Vor einigen Jahren galt es noch als etwas Besonderes, im Internet und damit online zu sein – die Zeiten sind schon längst vorbei. So steht mittlerweile symbolisch für den Einzug des Netzes in den Alltag die verdutzte Frage Boris Beckers in einem Werbespot dieser längst vergangenen Zeiten: „Bin ich schon drin?“
Ein Akt ist es also nicht mehr, vielmehr Normalität geworden. Doch im Widerspruch hierzu steht eine weit verbreitete Unsicherheit und mangelndes Wissen, wenn es um die Terminologie rund um das World Wide Web geht. Hier nun ein kleiner Erklärungsversuch:
Website lässt sich am besten ins Deutsche mit Internetpräsenz oder Internetauftritt übersetzen. Falsch ist dagegen die synonyme Verwendung des Wortes Webseite. Eine Webseite ist eine einzelne HTML-Seite einer Website, sie wird im täglichen Gebrauch auch als Unterseite bezeichnet. Auf reticon bezogen: reticon.de ist die Website, diese News ist dagegen eine Webseite.

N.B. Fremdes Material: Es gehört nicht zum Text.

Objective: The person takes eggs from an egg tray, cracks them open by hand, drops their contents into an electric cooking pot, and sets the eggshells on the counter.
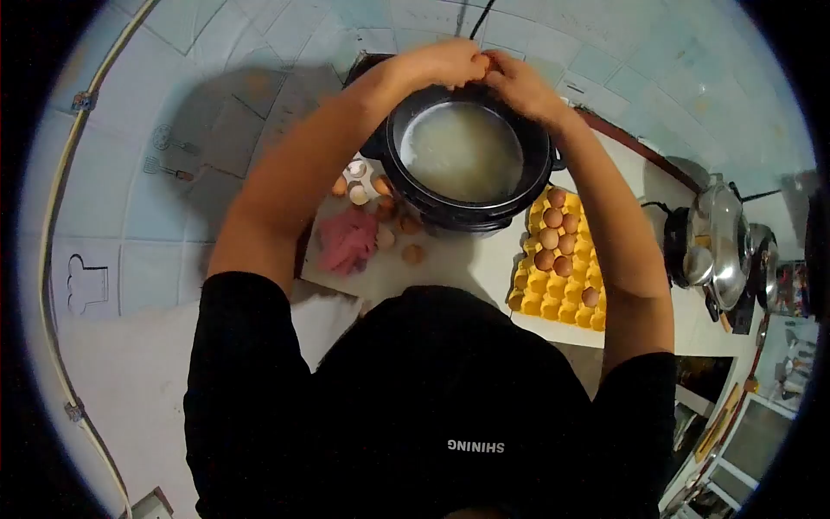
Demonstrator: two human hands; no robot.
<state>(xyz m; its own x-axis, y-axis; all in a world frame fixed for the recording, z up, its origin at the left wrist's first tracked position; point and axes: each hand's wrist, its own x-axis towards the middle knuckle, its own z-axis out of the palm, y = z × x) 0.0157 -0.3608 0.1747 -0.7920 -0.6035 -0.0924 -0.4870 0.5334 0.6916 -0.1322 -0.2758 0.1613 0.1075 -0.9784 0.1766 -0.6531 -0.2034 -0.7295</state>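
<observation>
Both my hands meet above the far rim of a black electric pot (462, 212). My left hand (454, 62) and my right hand (521, 85) are closed around a brown egg (491, 69), mostly covered by the fingers. Whether its shell is cracked cannot be made out. Cloudy, pale yellowish liquid (462, 151) lies inside the pot below. Right of the pot, a yellow egg tray (553, 290) holds several brown eggs (550, 238), with many bare cups toward its near end. Several broken eggshells (357, 192) are scattered left of the pot.
A crumpled pink cloth (347, 240) lies beside the shells on the white counter (467, 259). Farther right stand a pan with a glass lid (728, 246) and other cookware. The tiled wall (596, 52) rises close behind the pot. A black cord (481, 19) runs up there.
</observation>
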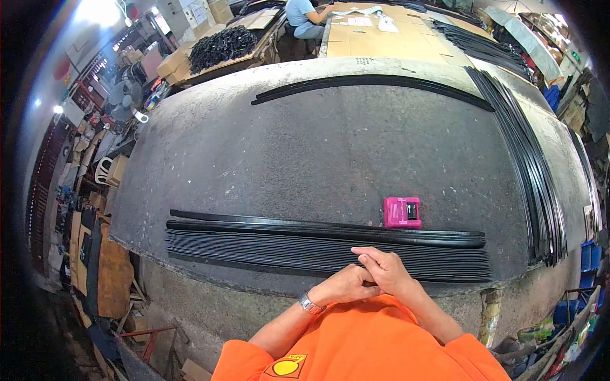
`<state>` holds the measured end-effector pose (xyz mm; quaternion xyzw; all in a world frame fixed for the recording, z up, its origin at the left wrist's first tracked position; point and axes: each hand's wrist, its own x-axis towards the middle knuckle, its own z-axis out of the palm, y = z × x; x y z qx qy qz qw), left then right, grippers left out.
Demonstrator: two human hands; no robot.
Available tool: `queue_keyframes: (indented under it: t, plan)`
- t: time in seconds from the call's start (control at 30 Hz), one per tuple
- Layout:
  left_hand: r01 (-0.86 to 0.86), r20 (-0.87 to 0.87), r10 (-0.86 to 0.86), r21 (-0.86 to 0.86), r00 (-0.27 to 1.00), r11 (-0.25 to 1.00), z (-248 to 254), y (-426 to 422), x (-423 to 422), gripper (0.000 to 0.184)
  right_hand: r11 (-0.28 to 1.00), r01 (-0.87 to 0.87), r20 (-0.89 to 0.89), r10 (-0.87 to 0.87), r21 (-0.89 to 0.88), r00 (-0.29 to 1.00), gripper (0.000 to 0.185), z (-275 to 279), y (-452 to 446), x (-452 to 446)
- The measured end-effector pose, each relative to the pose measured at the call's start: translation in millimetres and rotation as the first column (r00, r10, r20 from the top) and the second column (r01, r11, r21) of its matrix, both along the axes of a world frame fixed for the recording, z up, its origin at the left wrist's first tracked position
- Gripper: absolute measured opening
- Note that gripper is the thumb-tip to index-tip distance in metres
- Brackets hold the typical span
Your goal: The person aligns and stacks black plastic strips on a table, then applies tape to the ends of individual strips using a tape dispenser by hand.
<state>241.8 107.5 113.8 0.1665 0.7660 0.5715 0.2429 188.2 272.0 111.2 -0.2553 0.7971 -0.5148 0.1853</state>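
Note:
My left hand, with a metal-banded watch at the wrist, is closed, its fingers partly hidden. Against it rests my right hand, fingers pressed together and pointing left. The two hands are clasped in front of my orange shirt, and no object shows in either. Just beyond them a row of long, thin black strips lies side by side along the table's near edge. Behind that row's right part sits a bright pink box-like item with a dark insert.
More black strips lie across the far side of the grey table. A thick bundle of strips runs along the right. Farther back, a person in a light blue shirt sits by another table; a black heap lies left.

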Motion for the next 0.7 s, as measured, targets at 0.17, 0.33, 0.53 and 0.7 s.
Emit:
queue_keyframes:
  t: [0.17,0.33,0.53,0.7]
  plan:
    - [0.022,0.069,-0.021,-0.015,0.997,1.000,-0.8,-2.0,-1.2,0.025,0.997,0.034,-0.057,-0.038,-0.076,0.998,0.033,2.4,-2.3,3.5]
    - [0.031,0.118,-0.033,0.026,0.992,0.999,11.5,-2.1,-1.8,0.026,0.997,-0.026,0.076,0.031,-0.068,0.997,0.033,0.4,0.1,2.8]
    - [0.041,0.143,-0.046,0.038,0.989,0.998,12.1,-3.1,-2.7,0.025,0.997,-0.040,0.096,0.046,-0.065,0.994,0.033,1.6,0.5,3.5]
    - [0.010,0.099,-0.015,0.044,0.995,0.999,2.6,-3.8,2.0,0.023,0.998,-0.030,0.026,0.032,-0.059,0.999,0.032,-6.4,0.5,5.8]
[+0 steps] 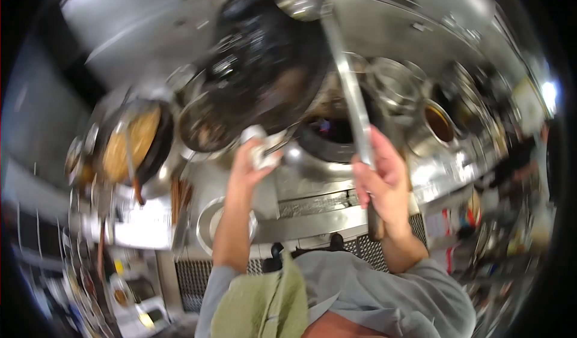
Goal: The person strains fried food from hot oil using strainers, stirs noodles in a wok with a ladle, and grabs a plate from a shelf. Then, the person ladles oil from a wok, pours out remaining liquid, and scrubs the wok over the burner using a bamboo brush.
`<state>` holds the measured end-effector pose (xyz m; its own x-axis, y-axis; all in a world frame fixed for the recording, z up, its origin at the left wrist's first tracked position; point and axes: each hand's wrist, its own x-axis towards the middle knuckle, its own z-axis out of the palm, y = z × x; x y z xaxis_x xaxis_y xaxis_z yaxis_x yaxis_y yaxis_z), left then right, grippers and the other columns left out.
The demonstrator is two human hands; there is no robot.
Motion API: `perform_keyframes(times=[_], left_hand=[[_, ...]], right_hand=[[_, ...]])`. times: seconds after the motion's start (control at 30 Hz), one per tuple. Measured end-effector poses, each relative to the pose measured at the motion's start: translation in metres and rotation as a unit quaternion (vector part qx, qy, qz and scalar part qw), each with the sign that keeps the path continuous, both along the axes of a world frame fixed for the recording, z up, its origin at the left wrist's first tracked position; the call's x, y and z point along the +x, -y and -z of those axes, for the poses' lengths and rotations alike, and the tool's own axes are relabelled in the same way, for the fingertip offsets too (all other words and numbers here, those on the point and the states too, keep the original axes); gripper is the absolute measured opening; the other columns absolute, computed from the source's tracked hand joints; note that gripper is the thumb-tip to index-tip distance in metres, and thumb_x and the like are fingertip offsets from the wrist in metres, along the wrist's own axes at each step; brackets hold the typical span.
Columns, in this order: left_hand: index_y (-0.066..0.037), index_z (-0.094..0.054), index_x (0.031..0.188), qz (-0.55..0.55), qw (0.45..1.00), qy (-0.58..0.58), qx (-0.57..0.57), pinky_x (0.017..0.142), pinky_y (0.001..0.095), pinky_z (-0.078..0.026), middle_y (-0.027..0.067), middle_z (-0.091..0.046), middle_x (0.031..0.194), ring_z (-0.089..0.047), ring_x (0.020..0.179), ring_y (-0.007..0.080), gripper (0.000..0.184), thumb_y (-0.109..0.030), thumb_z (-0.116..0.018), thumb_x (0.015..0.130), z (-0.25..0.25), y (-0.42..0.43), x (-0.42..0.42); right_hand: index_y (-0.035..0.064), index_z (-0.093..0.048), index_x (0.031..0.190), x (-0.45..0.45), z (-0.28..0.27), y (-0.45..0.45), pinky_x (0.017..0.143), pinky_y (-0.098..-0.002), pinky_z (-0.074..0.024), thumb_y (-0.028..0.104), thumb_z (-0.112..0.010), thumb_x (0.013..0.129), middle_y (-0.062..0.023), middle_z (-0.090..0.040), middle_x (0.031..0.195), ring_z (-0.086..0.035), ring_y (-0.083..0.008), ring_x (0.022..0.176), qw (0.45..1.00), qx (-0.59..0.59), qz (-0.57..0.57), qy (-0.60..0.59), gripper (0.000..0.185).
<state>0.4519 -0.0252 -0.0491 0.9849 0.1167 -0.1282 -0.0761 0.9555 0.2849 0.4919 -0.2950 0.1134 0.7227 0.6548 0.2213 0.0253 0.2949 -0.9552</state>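
A large dark wok [270, 55] is lifted and tilted steeply over the stove. My left hand [246, 162] is closed on its handle, with a white cloth [263, 152] between the fingers and the metal. In my right hand [384, 179] is a long-handled ladle [350, 91], its bowl raised at the wok's upper right edge. Below the wok's left side stands a round vessel [187, 153] holding dark brown food [207, 130]; motion blur hides whether anything falls into it. The round burner opening [330, 130] lies under the wok's right side.
At left, a second wok [163, 146] holds a tan food or liquid, with a wooden-handled utensil across it. To the right are a pot of brown liquid [439, 124] and stacked metal bowls [393, 79]. A pale round bowl [210, 224] sits near my left forearm.
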Motion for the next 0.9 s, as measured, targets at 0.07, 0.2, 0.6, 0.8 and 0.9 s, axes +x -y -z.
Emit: perform_keyframes(times=[0.07, 0.2, 0.6, 0.8, 0.9], left_hand=[[0.007, -0.055, 0.099, 0.022, 0.994, 0.005, 0.109, 0.046, 0.0337, -0.051, 0.018, -0.065, 0.087, -0.064, 0.064, 0.0266, 0.03, -0.015, -0.054, 0.077, -0.014, 0.009, 0.007], [0.001, -0.058, 0.092, -0.141, 0.965, -0.112, 0.193, 0.061, 0.0385, -0.053, 0.0163, -0.065, 0.09, -0.064, 0.082, 0.0259, 0.017, -0.009, -0.051, 0.079, -0.011, 0.073, 0.04], [-0.002, -0.055, 0.082, -0.168, 0.934, -0.264, 0.171, 0.065, 0.0417, -0.054, 0.0144, -0.062, 0.082, -0.064, 0.078, 0.0282, 0.01, -0.008, -0.054, 0.074, 0.033, 0.239, 0.093], [-0.01, -0.057, 0.086, -0.091, 0.934, -0.27, 0.214, 0.051, 0.0327, -0.048, 0.0056, -0.065, 0.079, -0.064, 0.068, 0.0201, 0.014, -0.023, -0.054, 0.084, 0.031, 0.21, 0.123], [-0.012, -0.056, 0.084, -0.035, 0.947, -0.24, 0.213, 0.044, 0.03, -0.04, 0.005, -0.062, 0.076, -0.06, 0.065, 0.0203, 0.011, -0.023, -0.055, 0.085, 0.041, 0.202, 0.133]], right_hand=[[-0.0012, -0.033, 0.138, 0.036, 0.006, 0.034, 0.035, -0.0214, -0.0355, 0.0, -0.056, 0.086, -0.0028, -0.053, 0.071, -0.044, -0.0072, 0.041, 0.996, 0.043, -0.018, -0.072, 0.057], [-0.0048, -0.045, 0.123, 0.152, 0.028, 0.112, 0.035, -0.0244, -0.0339, 0.006, -0.056, 0.085, -0.0023, -0.05, 0.057, -0.044, -0.0095, 0.037, 0.994, 0.023, 0.07, -0.081, 0.041], [-0.0054, -0.058, 0.083, 0.519, 0.172, 0.144, 0.056, -0.0321, -0.0507, 0.006, -0.053, 0.079, -0.0072, -0.052, 0.053, -0.052, -0.0223, 0.045, 0.938, 0.11, 0.078, -0.318, 0.013], [-0.0175, -0.048, 0.088, 0.451, 0.117, 0.163, 0.057, -0.025, -0.0519, -0.01, -0.057, 0.071, -0.015, -0.049, 0.084, -0.052, -0.0209, 0.07, 0.782, 0.422, -0.003, -0.459, 0.021], [-0.0184, -0.043, 0.097, 0.416, 0.086, 0.182, 0.05, -0.0245, -0.0481, -0.007, -0.047, 0.081, -0.0088, -0.044, 0.074, -0.048, -0.0172, 0.059, 0.72, 0.383, -0.139, -0.562, 0.02]])
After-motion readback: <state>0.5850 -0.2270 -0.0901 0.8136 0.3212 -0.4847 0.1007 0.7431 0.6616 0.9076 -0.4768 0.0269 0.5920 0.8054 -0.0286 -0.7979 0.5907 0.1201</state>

Der Begriff Page Impression (PI) oder Pageview spielt beim Online-Marketing eine Rolle. Er beschreibt Seitenaufrufe, d.h. Klicks auf Webseiten. Jeder Klick steht demnach für den Aufruf einer neuen Webseite. Die übergeordnete Messgröße wird als Unique Visit bezeichnet, hierbei geht es um das Aufrufen einer Website. Der mehrmalige Zugriff über ein und dasselbe Gerät wird dabei in einem bestimmten Zeitraum nur einmal gezählt. Diese Zuordnung ist mithilfe der IP-Adresse möglich, die vereinfacht gesprochen die Anschrift des verwendeten Gerätes darstellt. Geht also ein Laptop innerhalb von zehn Minuten immer wieder auf reticon.de, zählt es als ein Unique Visit.
Das führt zur nächsten Definition: Genau genommen gibt es noch einen Unterschied zwischen Unique Visits und Unique Visitors/ Unique Usern. Während ein Unique Visit nur den Vorgang beschreibt, verbergen sich hinter Unique Visitors die Menschen und damit die Zielobjekte der Werbetreibenden im Netz.